I first met you five years ago, when we were both starting grad school at Columbia. We were both terrified at the prospect of performing intellectually, of sharing our ideas about literature in front of so many people, and it was such a relief to confess our mutual terror to each other. I realized immediately that you were among the more glamorous of our fellow students, but you were not intimidating in the slightest, partly because you were never condescending and partly because you often made me doubt whether or not you were even remotely aware of how beautiful and intelligent you were. You were always surrounded by gorgeous objects: your clothes, your scarves, your ubiquitous lip tint, were objects that you made your own. They buttressed your incredible beauty and innate style. Your taste in all things—in books, ideas, people—was unique and inspiring.
Early in our first year of school, when you were still living near 120th Street, you invited us over for Mexican food, music, and conversation. This was the first time I met some of your other friends. You always had the most marvelous friends, from all over the world, rich with experience. I got the sense that you were always surrounded by talented, interesting writers, artists, and thinkers. And I felt that these connections were crucial to your immense energy. You were so energetic, always moving, always coming and going.
I think this was the first time you apologized unnecessarily for having gotten drunk. I say unnecessarily because, of course, we’d all been drunk, and we’d all had a fantastic time.
I think that on that evening you also told me about a man you thought you might be seeing again soon, someone exciting whom you’d first met months earlier. If memory serves me, you were debating something about your next meeting, you weren’t sure how things would turn out. But the next time you mentioned Frank, some months later, it was clear to me that you were hooked. And after you were properly together, something seemed to have clicked inside of you, and you were happy in a way I don’t think you’d ever been before.
I don’t know how to not inject causality into the past, how not to see the last night we spent together as a goodbye. You met Jannette and me for drinks in June, after we’d taught our summer classes. We talked and drank, and, because we hadn’t met up in so long, our happy hour turned into a very late night. This was the night you confessed that you’d been enrolled in the Hunter MFA program—we were duly shocked but finally understood why you’d been so incredibly busy last year. We talked about literature and neoliberalism, and, as usual, I was impressed by your keen sensibility and insight. Frank called at 2:00 or 3:00 in the morning wondering where you were. You wanted to take the subway, but we convinced you to get into a cab. I was a little worried about you, even had a sense of foreboding, but then, like clockwork, the next day came, via e-mail, your unnecessary apology for having been so drunk. I smiled.
When I received that other e-mail, the one that said that you’d passed away, I thought, “No, it’s not possible.

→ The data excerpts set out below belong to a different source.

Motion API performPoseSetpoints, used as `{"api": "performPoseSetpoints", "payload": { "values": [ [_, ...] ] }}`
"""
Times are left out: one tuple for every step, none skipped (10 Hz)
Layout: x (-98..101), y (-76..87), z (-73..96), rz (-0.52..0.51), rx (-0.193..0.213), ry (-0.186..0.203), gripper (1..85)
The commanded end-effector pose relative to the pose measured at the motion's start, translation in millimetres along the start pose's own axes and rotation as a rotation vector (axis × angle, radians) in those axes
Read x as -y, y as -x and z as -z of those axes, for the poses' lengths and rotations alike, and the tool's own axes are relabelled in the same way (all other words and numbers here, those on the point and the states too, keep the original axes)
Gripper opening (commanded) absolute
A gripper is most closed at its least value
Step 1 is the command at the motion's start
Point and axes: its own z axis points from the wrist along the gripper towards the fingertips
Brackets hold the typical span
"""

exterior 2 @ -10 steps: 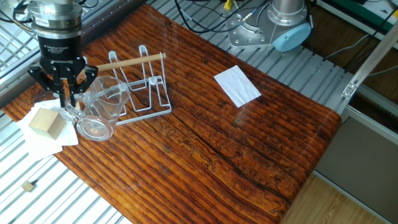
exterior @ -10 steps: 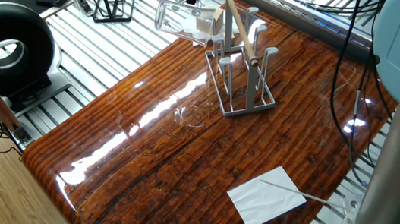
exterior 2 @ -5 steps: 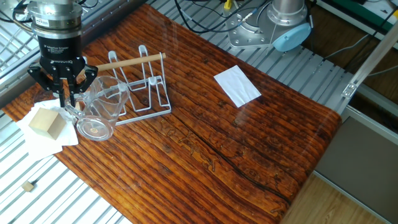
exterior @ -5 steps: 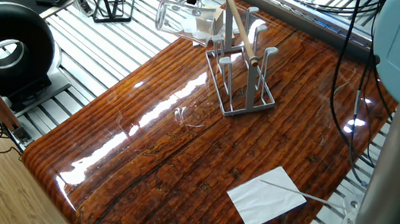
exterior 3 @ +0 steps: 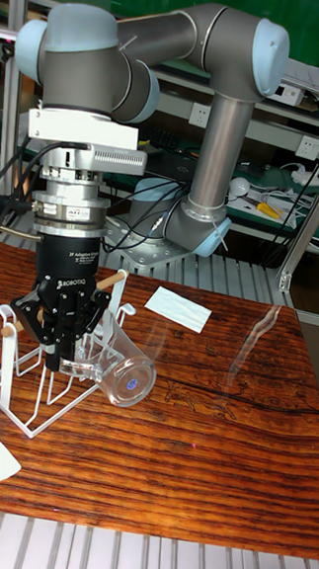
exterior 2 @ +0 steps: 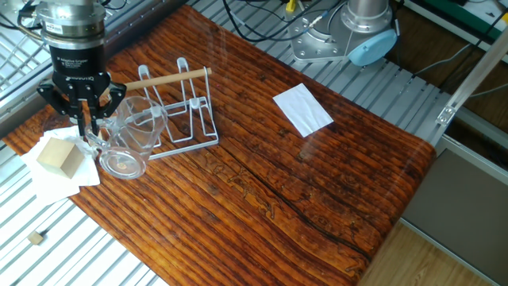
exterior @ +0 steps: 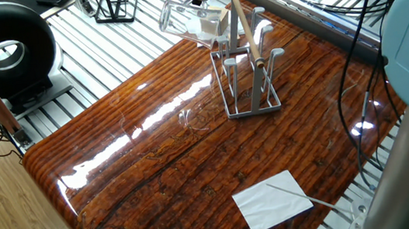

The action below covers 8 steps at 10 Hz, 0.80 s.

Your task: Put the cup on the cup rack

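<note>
The cup (exterior 2: pixel 125 143) hangs tipped on its side above the bench (exterior 2: pixel 262 183), its thick base turned outward and away from the rack, held off the wood by the gripper (exterior 2: pixel 82 125), whose jaws are clamped on the glass wall near the rim (the tall fixed view shows the dark fingers (exterior 3: pixel 54 352) reaching down onto the clear wall). Going by size, the UR5 arm (exterior 3: pixel 143 61) towers over everything, then comes the glossy striped bench itself. Next is the cup rack (exterior 2: pixel 178 107), standing upright just beside the cup with its wooden rod handle (exterior 2: pixel 167 78) lying across the top; its pegs rise right next to the glass, and whether they touch I cannot tell. A white sheet of paper (exterior 2: pixel 302 109) lies flat well apart, toward the arm's base. Smallest nearby is a pale wooden block (exterior 2: pixel 58 155) on white paper at the bench edge, just beside the gripper.
</note>
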Motion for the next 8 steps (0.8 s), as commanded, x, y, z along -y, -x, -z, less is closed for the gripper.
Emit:
{"api": "performPoseSetpoints", "payload": {
  "values": [
    [-0.5, 1.7, 2.5, -0.015, 0.011, 0.01, 1.0],
    [-0.5, 1.5, 2.2, -0.015, 0.01, 0.011, 1.0],
    [-2.4, 4.0, 1.6, -0.017, 0.011, 0.012, 1.0],
    [-3.9, 6.3, 0.6, -0.022, 0.008, 0.013, 1.0],
    [-4.8, 10.7, -3.0, -0.027, 0.005, 0.012, 1.0],
    [-5.7, 14.9, -10.6, -0.03, 0.006, 0.009, 1.0],
    [-3.5, 16.5, -19.9, -0.028, 0.003, 0.0, 1.0],
    [0.3, 15.5, -25.0, -0.019, -0.004, -0.012, 1.0]
  ]
}}
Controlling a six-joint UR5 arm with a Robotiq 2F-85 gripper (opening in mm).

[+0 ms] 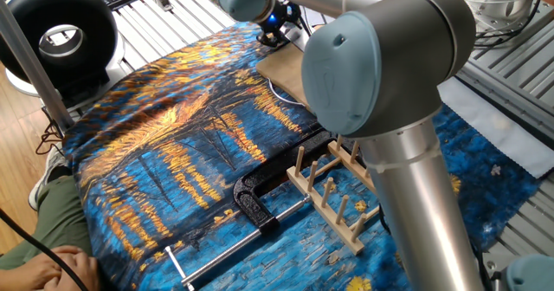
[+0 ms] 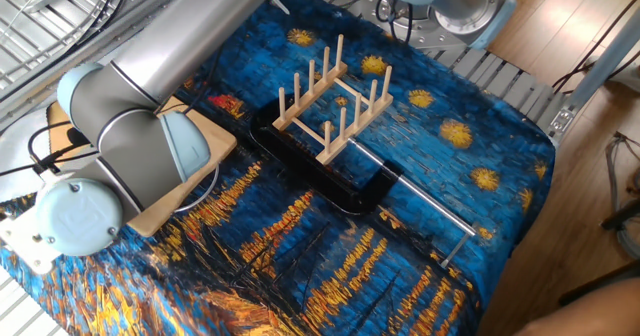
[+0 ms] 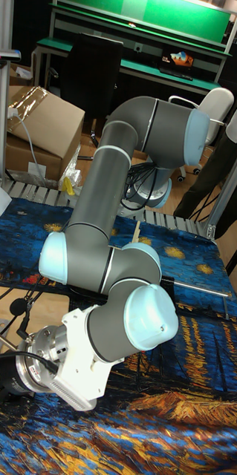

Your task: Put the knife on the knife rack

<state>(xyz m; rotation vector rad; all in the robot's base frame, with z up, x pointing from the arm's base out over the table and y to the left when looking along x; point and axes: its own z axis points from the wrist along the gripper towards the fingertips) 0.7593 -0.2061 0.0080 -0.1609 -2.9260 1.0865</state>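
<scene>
The scene is filled mostly by the robot arm [image 1: 389, 74], which is folded low over the table, its elbow blocking much of each view. Beneath it, a blue and orange painted cloth [image 1: 173, 135] is spread across the table. On the cloth a wooden cutting board [image 2: 195, 171] is laid, partly covered by the arm, and a black clamp with a steel rod [image 1: 251, 209] is set near the middle. The knife rack [image 2: 335, 101] is seen standing upright beside the clamp, its pegs bare, well apart from the wrist. The gripper [image 1: 275, 27] is lowered at the far end of the board, but its fingertips are hidden in all three views, so how far the jaws are spread, or whether anything is held, cannot be told. The knife itself is not made out in any view; it is probably lying on or beside the board under the arm. Such a knife is judged to be stiff, fairly heavy for its size, and smooth enough to slip. It is best taken by the handle, or pinched across the flat of the blade near the spine, so that it can be dropped edge-down between two pegs.
</scene>
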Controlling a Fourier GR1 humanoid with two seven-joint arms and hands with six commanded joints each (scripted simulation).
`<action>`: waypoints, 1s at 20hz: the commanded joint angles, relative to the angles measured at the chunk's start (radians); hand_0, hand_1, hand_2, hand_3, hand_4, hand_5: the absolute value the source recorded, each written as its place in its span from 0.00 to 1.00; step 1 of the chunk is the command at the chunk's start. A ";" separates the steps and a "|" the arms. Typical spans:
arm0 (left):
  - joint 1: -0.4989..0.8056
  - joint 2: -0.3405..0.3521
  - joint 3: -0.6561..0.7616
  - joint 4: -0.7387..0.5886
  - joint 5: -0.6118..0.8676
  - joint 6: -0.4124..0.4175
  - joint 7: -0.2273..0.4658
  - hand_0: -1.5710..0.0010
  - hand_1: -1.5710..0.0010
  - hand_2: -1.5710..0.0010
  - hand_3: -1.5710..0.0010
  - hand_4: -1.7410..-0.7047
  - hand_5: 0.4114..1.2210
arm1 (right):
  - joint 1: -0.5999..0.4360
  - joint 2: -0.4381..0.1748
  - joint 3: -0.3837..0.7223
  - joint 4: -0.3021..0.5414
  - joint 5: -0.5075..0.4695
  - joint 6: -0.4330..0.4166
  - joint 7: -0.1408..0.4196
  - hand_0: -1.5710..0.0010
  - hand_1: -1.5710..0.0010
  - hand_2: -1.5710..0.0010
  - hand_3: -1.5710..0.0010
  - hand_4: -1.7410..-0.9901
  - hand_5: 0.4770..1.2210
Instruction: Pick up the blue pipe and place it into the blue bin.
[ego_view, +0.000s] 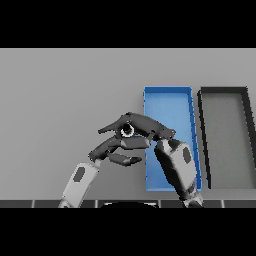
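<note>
The blue bin (167, 105) lies open on the grey table, right of centre. My right hand (142, 125) hovers just left of the bin's left wall, with its fingers curled round the blue pipe (128, 131). Only the pipe's round end shows between the fingers. The rest of it is hidden by the hand. My left hand (116, 150) sits just below and left of the right hand, fingers relaxed and holding nothing.
A black bin (225, 135) stands directly right of the blue bin, side by side with it. The grey table (60, 100) stretches away to the left and to the back.
</note>
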 joint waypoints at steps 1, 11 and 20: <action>-0.007 0.004 0.005 0.010 -0.003 0.000 0.001 1.00 1.00 1.00 1.00 0.74 0.09 | -0.048 -0.012 -0.039 0.001 -0.048 -0.027 0.017 0.00 0.00 0.00 0.00 0.33 1.00; 0.031 0.022 -0.007 -0.052 0.008 -0.012 -0.001 1.00 1.00 1.00 1.00 0.76 0.07 | -0.358 -0.207 -0.290 0.211 -0.082 -0.207 -0.055 0.00 0.00 0.00 0.00 0.32 1.00; 0.024 0.024 0.005 -0.034 -0.009 0.008 -0.015 1.00 1.00 1.00 1.00 0.77 0.06 | -0.212 -0.263 -0.382 0.328 0.119 -0.202 0.005 0.00 0.00 0.00 0.00 0.32 1.00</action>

It's simply not possible because there’s so much left to write. I haven’t answered her last e-mail. She has to finish the dissertation we discussed just a few weeks ago, she has stories and novels inside of her. Stories that need to be written. Her work is not done.”
I did a lot of magical thinking afterwards. I found myself, a devout atheist, believing, without a shadow of a doubt, that I could still talk to you, that you could still hear us. And I persist in this belief. That’s why I can’t help but use the second person when I remember you now.
And now, I want you to hear that we mourn your absence, and we mourn all that you did not write, but I think that you gave us so much in your too-short life, so very much, that it will have to be enough.